Mit seiner Arbeit setzt der Verein schon bei Kindern an. Nach den Worten von Becker ist Erziehung im digitalen Bereich sehr wichtig. Hier komme es allerdings auch auf die Eltern an. Deshalb kläre man diese auch über Möglichkeiten und Gefahren im Netz auf, damit sie mögliche Gefahren für ihre Kinder besser einschätzen könnten. Auch der Landkreis ist in diesem Bereich aktiv. Achim Brötel weist auf sogenannte „Digitale Elternabende“ hin. „Man glaubt es kaum, was Kinder für Fotos von sich verschicken“, sagt der Landrat. Das Thema „Hass und Hetze im Netz“ werde immer wichtiger, meint Hans Becker. „Im Netz fängt es an, dann geht es womöglich draußen weiter.“

Auch Senioren im Blick

Im Bereich „Verkehrssicherheit“ hat der Verein nicht nur junge Leute im Blick, sondern auch Senioren. So seien Aktionstage zum Thema „Medikamente und Fahrtüchtigkeit“ sehr gut besucht. „Senioren sind im Straßenverkehr noch nicht das Problem“, stellt Becker fest. Zwar hätten Unfälle mit dieser Personengruppe zugenommen, aber nicht sehr stark. Hingegen werde man sich verstärkt an Senioren richten, die mit E-Bike unterwegs sind. Broßmann wies darauf hin, dass die Verkehrswacht ein Verkehrssicherheitstraining für Senioren anbiete.

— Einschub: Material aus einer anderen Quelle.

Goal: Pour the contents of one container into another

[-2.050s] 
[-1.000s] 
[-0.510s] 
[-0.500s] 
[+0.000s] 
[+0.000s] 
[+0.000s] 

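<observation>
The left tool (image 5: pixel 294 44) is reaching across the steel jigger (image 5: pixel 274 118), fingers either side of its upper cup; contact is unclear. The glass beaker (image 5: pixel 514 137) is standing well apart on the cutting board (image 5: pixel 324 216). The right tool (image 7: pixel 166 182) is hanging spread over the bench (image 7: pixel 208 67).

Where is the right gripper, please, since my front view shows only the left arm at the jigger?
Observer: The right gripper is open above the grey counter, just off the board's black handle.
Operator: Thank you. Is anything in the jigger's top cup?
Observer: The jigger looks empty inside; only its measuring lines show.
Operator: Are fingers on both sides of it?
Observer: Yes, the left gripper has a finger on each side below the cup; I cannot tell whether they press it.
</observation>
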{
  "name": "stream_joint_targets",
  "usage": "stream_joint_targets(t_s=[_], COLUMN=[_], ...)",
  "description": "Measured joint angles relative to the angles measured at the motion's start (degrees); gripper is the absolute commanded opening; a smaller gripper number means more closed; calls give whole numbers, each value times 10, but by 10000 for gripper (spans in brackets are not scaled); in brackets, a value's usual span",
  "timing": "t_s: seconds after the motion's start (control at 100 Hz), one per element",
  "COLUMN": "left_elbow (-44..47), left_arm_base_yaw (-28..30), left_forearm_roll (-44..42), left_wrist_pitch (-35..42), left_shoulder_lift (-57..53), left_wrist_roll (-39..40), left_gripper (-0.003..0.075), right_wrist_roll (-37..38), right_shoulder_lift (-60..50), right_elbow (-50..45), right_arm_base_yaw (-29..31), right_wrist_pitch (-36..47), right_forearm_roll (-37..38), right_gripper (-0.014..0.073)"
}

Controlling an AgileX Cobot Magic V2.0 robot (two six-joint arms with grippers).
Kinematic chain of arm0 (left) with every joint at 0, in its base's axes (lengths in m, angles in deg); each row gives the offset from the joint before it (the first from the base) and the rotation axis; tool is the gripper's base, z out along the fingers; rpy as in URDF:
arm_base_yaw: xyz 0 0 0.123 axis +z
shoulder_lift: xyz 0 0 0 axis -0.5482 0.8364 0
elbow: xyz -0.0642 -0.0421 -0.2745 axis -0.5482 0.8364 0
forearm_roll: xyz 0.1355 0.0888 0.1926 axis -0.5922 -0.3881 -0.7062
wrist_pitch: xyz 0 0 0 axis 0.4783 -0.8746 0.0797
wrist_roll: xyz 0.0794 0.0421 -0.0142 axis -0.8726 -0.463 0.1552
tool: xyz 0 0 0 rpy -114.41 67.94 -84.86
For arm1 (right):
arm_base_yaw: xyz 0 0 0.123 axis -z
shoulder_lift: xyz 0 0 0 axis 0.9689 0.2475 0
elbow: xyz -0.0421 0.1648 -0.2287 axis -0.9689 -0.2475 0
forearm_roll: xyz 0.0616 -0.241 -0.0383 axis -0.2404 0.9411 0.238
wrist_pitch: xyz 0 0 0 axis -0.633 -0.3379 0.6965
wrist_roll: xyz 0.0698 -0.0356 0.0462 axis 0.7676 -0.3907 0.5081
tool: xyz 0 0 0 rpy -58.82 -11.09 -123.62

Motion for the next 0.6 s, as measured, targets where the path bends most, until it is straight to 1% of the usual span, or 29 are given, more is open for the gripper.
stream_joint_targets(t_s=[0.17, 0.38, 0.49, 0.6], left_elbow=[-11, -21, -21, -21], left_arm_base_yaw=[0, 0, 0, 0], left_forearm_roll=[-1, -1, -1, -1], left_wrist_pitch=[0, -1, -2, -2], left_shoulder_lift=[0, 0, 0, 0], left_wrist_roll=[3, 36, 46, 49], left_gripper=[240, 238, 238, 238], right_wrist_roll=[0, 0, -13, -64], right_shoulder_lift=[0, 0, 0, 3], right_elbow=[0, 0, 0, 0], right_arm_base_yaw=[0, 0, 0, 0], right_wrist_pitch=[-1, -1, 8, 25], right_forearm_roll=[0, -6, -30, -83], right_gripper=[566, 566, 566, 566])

In den nächsten 20 Jahren will der Verein seine erfolgreiche Arbeit fortsetzen. „In der Prävention muss man lange an Themen dranbleiben“, sagt Hans Becker. „Auf aktuelle Themen muss man kreativ reagieren.“ Dem pflichtete Werner Broßmann bei. Der Verein müsse weiterhin sich an Zielgruppen und Delikten orientieren. Landrat Brötel wünschte sich deutlich mehr Kooperationspartner. Er denkt hierbei an Vereine, Jugendclubs, Senioren-Organisationen und Unternehmen.